* [TASK REQUIREMENTS]
Take the records below and retype them line by line, from the first line through the one containing "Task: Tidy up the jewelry"; stop there.

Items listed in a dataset
======

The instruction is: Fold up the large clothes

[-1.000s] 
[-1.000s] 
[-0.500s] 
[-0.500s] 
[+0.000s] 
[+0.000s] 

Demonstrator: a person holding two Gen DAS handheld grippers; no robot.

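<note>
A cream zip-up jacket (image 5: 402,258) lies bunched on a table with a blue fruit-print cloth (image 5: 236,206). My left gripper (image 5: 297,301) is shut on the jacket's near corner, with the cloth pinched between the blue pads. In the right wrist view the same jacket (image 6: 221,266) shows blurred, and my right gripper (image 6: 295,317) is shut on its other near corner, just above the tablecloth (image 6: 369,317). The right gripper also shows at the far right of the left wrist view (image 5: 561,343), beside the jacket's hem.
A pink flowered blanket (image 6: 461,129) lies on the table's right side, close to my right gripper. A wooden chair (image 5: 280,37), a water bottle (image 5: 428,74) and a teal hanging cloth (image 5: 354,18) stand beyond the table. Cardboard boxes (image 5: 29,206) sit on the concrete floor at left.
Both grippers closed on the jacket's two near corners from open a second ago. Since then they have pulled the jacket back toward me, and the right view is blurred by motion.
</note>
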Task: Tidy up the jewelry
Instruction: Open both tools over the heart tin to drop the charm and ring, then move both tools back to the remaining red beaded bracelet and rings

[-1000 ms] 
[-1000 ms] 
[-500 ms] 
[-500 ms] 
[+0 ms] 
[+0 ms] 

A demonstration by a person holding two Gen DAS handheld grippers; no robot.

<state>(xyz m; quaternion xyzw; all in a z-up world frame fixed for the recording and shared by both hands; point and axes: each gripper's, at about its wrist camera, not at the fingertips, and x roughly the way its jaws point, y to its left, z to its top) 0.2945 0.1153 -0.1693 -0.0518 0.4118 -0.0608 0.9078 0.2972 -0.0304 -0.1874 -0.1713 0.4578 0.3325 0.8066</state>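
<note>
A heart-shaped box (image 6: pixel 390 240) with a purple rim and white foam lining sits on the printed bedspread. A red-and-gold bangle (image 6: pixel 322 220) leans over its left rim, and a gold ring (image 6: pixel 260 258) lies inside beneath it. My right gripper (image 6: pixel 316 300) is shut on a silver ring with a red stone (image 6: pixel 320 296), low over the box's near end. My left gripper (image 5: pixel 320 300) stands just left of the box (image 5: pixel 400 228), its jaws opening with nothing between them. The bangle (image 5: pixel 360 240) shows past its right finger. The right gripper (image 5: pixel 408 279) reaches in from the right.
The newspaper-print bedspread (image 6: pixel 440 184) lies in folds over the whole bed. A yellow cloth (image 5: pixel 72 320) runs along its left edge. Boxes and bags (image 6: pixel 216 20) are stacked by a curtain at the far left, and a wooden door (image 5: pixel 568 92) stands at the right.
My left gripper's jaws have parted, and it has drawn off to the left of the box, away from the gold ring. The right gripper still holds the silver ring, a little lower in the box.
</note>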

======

* [YOUR RESPONSE]
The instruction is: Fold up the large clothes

[-1.000s] 
[-1.000s] 
[-0.500s] 
[-0.500s] 
[+0.000s] 
[+0.000s] 

Demonstrator: a person holding two Gen DAS handheld grippers; no robot.

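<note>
A cream zip-up jacket (image 5: 402,258) lies bunched on a table with a blue fruit-print cloth (image 5: 236,206). My left gripper (image 5: 297,301) is shut on the jacket's near corner, with the cloth pinched between the blue pads. In the right wrist view the same jacket (image 6: 221,266) shows blurred, and my right gripper (image 6: 295,317) is shut on its other near corner, just above the tablecloth (image 6: 369,317). The right gripper also shows at the far right of the left wrist view (image 5: 561,343), beside the jacket's hem.
A pink flowered blanket (image 6: 461,129) lies on the table's right side, close to my right gripper. A wooden chair (image 5: 280,37), a water bottle (image 5: 428,74) and a teal hanging cloth (image 5: 354,18) stand beyond the table. Cardboard boxes (image 5: 29,206) sit on the concrete floor at left.
Both grippers closed on the jacket's two near corners from open a second ago. Since then they have pulled the jacket back toward me, and the right view is blurred by motion.
</note>
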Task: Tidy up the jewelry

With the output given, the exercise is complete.